Reflexionar sobre música, una vez menospreciado con ingeniosas pero poco probables comparaciones como “bailar sobre arquitectura”, atribuida alternativamente a Frank Zappa, Thelonius Monk o Elvis Costello, resulta, en cambio, ser más simple y directo. Mucho más de lo que las formas de santificación y sus contrarrestos contra el pensamiento crítico intentan sostener. Escribir sobre música es, antes que nada, escribir. Desde el Kamasutra hasta el Libro de Doña Petrona, queda claro que la escritura es un asunto que tiene menos que ver con el objeto tratado que con la obsesión de una práctica. Como en casi todas sus formas, la escritura que se adentra en la música como materia, es decir, la llamada crítica musical, resulta ser una traducción imperfecta, una hipótesis e incluso un deseo, que en los mejores casos constituyen formas enriquecedoras, de una idea dada o un dato de la realidad.
Desde las apasionadas intuiciones del siglo XIX, el auge crítico del XX hasta las razones más superficiales del XXI, la crítica musical ha encarnado esa institución cultural que, de alguna manera, ha contribuido a situar a la música en la órbita del sentido común y entre las categorías del conocimiento. Federico Monjeau, con una vasta experiencia en esta cultura, se destaca como una de las plumas más eruditas y perspicaces de la crítica musical en Argentina. Ensayista, docente, periodista, Monjeau ha ejercido la escritura sobre música tanto en el ámbito académico como en el periodístico. Fue profesor de estética de la música en la Facultad de Letras de la UBA y escribió sobre música durante más de cuarenta años en los diarios La Razón, Página/12 y Clarín, así como en numerosas revistas especializadas, incluida Lulú, que fundó y dirigió entre 1991 y 1992.
Gran parte de esa amplia experiencia se refleja en las páginas de “Notas de paso”, el libro publicado por Fondo de Cultura Económica que recopila las columnas con ese nombre que Monjeau publicó para Clarín entre 2016 y 2019. Los artículos, seleccionados por Matías Serra Bradford, quien también es autor del prólogo, revelan a un escritor que mide el mundo desde sus cuestiones musicales de diversas maneras y perspectivas. Capaz de variar la densidad crítica sin renunciar al tono de fondo, Monjeau emplea un método narrativo en el que la inmediatez del lenguaje y una cierta elegancia en el estilo suavizan el impacto de tanto conocimiento.

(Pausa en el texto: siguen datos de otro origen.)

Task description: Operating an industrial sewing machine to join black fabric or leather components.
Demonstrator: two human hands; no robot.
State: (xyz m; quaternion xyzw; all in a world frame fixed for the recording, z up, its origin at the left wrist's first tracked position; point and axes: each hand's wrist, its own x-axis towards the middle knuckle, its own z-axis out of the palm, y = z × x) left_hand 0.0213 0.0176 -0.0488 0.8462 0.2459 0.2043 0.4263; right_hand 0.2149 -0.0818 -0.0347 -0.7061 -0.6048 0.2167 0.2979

Entre lo sugerido por la agenda periodística, los argumentos de la memoria o simplemente por el placer de abordar un tema para compartirlo, Monjeau escribió sobre los toserores y aplaudidores en las salas de concierto, su “reconciliación” con la música de Strauss, Bob Dylan y su estilo tardío, el minimalismo en la música de Philip Glass, la ópera en Leonard Bernstein, el Schoenberg pintor, el urutaú de Zama y el de Guillermo Enrique Hudson. También reflexionó sobre la naturaleza mineral de “los mil tonos diferentes de verde de la zamba ‘Paisaje de Catamarca'” y reconoció a Roberto Murolo entre los tesoros musicales napolitanos. Con diversas excusas, recordó a Joao Gilberto, Michael Gielen, Harry Kupfer, Erik Oña, Marta Lambertini, María Callas, Carlos Kleiber y Cuchi Leguizamón, entre otros.
El uso de la primera persona, tradicionalmente prohibido en la crítica formal, crea en la escritura de Monjeau un ambiente de conversación que incluso en ocasiones evita lo definitivo, dejando entrever que detrás de cada argumento hay más cosas por decir. Hay algo suspendido, una tensión inconclusa en cada columna, de manera similar a la estética del fragmento que Charles Rosen veía en el lied romántico, que finalmente definía su forma en la arquitectura del ciclo.
La edición del libro organiza las columnas en capítulos por temas, aunque queda la impresión de que la exposición en orden cronológico podría haber presentado de manera más natural ese pensamiento musical convertido en un sistema de escritura, en el que, entre otras estrategias, Monjeau recurre al musical recurso de la reiteración como sentido de afirmación.
La idea de Daniel Barenboim de que el oído es el sentido más inteligente, el libro de Éric Rohmer “De Mozart a Beethoven. Ensayo sobre la noción de profundidad en la música” o el pensamiento vertical en la interpretación son algunas de las recurrencias que organizan un ideario estético amplio y sólido. Aunque la mirada política, expuesta más directamente en las columnas que integran el capítulo “Polémicas”, no va más allá de la coyuntura, estas posiciones son producto de una época y sus circunstancias, y aunque legítimas, no aportan mucho a una mirada fundamentalmente erudita y al testimonio afectuoso de un oficio en peligro de extinción.